**** RECORDS PROVIDED
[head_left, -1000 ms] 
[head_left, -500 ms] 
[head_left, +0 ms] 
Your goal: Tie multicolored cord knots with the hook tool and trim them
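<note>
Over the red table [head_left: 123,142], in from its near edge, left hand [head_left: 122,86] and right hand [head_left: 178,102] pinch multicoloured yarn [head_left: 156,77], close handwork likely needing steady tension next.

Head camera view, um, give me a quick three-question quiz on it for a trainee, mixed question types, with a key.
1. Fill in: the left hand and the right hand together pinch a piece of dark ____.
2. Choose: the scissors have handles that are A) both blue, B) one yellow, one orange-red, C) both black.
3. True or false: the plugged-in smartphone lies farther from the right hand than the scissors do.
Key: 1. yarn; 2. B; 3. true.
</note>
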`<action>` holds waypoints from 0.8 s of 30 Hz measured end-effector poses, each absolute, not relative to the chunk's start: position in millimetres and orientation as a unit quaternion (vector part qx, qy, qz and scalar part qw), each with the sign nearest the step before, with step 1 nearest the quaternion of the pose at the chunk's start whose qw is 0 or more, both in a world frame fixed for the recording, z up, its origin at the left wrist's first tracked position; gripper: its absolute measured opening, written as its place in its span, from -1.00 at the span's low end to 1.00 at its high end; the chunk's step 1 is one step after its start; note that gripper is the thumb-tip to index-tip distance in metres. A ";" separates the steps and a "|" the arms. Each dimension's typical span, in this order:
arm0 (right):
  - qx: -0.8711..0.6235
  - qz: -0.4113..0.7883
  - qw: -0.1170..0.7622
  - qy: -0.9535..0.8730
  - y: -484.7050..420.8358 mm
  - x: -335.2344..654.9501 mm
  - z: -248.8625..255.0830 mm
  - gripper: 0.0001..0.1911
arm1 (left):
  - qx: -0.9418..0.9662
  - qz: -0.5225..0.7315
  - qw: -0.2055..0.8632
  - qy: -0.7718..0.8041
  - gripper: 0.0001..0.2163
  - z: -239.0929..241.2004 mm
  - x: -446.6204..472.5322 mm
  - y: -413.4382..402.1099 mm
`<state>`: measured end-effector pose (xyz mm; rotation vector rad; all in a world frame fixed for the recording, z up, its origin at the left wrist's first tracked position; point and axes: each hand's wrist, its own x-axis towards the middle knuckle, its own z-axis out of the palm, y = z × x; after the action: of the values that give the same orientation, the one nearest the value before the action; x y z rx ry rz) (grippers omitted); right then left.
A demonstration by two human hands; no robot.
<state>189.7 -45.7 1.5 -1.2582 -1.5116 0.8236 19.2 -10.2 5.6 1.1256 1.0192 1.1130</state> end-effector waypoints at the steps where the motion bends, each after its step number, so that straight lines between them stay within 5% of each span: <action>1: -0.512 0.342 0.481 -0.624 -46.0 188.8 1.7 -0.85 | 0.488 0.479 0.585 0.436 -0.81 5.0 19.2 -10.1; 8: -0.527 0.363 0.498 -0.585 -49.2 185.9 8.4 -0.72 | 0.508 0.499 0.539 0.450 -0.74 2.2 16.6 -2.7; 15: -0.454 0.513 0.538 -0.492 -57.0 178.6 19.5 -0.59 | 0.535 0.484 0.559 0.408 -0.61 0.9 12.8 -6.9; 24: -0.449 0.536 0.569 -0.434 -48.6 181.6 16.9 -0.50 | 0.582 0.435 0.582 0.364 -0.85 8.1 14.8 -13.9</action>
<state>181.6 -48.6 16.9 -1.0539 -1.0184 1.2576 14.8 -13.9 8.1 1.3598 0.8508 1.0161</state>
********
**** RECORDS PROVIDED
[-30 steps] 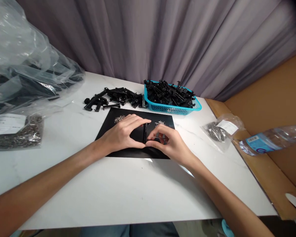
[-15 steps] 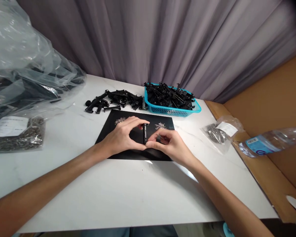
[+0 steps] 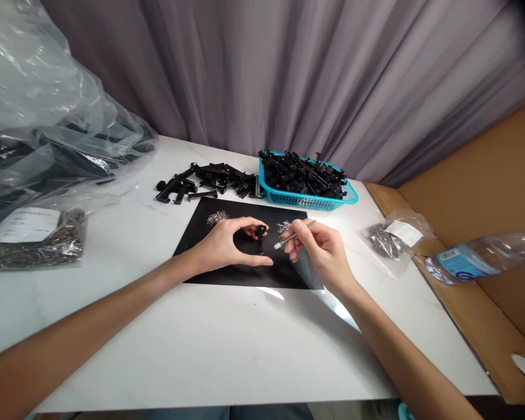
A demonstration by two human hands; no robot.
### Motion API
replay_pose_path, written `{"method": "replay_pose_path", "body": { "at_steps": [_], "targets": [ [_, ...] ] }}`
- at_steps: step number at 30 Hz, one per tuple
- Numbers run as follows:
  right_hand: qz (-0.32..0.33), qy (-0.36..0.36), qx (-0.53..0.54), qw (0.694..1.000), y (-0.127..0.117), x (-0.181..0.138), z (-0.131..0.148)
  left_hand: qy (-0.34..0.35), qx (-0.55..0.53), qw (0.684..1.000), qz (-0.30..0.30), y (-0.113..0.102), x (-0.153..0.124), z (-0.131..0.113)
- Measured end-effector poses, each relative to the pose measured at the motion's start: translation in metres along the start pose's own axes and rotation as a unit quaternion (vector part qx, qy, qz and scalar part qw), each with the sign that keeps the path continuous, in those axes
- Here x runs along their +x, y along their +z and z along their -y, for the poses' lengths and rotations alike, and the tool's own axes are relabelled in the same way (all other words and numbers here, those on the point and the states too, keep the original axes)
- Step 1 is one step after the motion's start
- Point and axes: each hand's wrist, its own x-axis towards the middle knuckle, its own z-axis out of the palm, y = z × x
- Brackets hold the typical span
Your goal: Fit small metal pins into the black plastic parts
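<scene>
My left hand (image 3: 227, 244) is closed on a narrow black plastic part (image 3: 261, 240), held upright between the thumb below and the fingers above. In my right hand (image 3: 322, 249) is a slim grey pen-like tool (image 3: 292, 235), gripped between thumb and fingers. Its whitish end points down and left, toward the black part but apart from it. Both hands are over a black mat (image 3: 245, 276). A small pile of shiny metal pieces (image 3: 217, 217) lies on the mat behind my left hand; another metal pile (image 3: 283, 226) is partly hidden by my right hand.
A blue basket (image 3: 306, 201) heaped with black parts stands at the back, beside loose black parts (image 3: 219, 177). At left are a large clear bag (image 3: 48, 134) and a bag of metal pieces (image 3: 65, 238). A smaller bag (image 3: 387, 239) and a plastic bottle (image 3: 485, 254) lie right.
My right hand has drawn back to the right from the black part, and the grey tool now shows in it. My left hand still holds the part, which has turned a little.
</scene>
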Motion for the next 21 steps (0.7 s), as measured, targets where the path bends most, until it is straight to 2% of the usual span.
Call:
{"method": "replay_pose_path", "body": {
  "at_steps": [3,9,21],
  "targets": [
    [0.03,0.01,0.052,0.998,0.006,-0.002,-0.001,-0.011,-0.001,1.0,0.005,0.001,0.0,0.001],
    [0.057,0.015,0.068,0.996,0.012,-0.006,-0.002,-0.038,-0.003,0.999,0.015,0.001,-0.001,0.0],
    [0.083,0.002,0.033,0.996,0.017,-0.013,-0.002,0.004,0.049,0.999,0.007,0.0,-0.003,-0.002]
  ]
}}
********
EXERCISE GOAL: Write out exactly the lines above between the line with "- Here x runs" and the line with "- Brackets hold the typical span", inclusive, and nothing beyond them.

COMPLETED TASK:
- Here x runs along their +x, y along their +z and z along their -y, for the poses' lengths and rotations alike, and the tool's own axes are relabelled in the same way (all other words and numbers here, those on the point and the states too, keep the original axes)
- Step 1 is one step after the motion's start
- Point and axes: each hand's wrist, its own x-axis towards the middle knuckle, its own z-axis out of the palm, y = z × x
- Brackets hold the typical span

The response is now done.